• Directions for this task: Transcribe the data that follows, exactly and in full.

• Data provided:
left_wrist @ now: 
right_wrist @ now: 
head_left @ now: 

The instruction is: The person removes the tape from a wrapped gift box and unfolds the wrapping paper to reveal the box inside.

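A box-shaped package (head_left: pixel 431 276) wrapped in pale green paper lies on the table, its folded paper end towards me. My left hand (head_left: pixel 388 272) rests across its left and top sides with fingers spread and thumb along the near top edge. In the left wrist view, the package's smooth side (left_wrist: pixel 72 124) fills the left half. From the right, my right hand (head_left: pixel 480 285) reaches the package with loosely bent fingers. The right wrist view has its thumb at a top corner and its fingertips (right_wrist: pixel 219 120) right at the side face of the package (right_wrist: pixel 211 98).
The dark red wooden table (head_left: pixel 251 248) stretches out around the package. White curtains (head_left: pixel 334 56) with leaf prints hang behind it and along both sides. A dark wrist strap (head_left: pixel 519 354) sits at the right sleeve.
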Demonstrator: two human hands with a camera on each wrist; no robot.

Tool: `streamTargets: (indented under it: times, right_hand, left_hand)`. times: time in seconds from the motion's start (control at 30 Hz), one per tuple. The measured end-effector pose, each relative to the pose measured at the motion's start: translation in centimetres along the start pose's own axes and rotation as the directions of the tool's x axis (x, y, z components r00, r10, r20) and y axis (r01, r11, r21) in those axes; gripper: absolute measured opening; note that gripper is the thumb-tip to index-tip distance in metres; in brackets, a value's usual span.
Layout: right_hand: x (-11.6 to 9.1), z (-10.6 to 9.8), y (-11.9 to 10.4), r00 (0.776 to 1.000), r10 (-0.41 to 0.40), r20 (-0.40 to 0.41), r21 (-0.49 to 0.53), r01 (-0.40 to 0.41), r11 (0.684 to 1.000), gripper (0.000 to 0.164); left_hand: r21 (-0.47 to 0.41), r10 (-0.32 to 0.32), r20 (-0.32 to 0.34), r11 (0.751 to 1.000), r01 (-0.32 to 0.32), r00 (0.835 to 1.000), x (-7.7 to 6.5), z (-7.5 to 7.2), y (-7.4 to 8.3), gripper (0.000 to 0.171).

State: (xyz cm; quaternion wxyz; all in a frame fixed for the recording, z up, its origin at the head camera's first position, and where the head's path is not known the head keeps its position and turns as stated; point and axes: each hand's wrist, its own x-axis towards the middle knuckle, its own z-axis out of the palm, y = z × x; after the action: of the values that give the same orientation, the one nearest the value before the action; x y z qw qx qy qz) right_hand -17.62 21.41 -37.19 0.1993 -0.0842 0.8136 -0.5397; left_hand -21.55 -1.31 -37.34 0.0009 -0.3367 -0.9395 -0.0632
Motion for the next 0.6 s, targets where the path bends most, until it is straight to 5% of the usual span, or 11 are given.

• Output for this task:
left_wrist @ now: 
right_wrist @ now: 
head_left @ now: 

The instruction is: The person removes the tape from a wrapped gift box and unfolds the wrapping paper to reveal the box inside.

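A box-shaped package (head_left: pixel 431 276) wrapped in pale green paper lies on the table, its folded paper end towards me. My left hand (head_left: pixel 388 272) rests across its left and top sides with fingers spread and thumb along the near top edge. In the left wrist view, the package's smooth side (left_wrist: pixel 72 124) fills the left half. From the right, my right hand (head_left: pixel 480 285) reaches the package with loosely bent fingers. The right wrist view has its thumb at a top corner and its fingertips (right_wrist: pixel 219 120) right at the side face of the package (right_wrist: pixel 211 98).
The dark red wooden table (head_left: pixel 251 248) stretches out around the package. White curtains (head_left: pixel 334 56) with leaf prints hang behind it and along both sides. A dark wrist strap (head_left: pixel 519 354) sits at the right sleeve.
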Demonstrator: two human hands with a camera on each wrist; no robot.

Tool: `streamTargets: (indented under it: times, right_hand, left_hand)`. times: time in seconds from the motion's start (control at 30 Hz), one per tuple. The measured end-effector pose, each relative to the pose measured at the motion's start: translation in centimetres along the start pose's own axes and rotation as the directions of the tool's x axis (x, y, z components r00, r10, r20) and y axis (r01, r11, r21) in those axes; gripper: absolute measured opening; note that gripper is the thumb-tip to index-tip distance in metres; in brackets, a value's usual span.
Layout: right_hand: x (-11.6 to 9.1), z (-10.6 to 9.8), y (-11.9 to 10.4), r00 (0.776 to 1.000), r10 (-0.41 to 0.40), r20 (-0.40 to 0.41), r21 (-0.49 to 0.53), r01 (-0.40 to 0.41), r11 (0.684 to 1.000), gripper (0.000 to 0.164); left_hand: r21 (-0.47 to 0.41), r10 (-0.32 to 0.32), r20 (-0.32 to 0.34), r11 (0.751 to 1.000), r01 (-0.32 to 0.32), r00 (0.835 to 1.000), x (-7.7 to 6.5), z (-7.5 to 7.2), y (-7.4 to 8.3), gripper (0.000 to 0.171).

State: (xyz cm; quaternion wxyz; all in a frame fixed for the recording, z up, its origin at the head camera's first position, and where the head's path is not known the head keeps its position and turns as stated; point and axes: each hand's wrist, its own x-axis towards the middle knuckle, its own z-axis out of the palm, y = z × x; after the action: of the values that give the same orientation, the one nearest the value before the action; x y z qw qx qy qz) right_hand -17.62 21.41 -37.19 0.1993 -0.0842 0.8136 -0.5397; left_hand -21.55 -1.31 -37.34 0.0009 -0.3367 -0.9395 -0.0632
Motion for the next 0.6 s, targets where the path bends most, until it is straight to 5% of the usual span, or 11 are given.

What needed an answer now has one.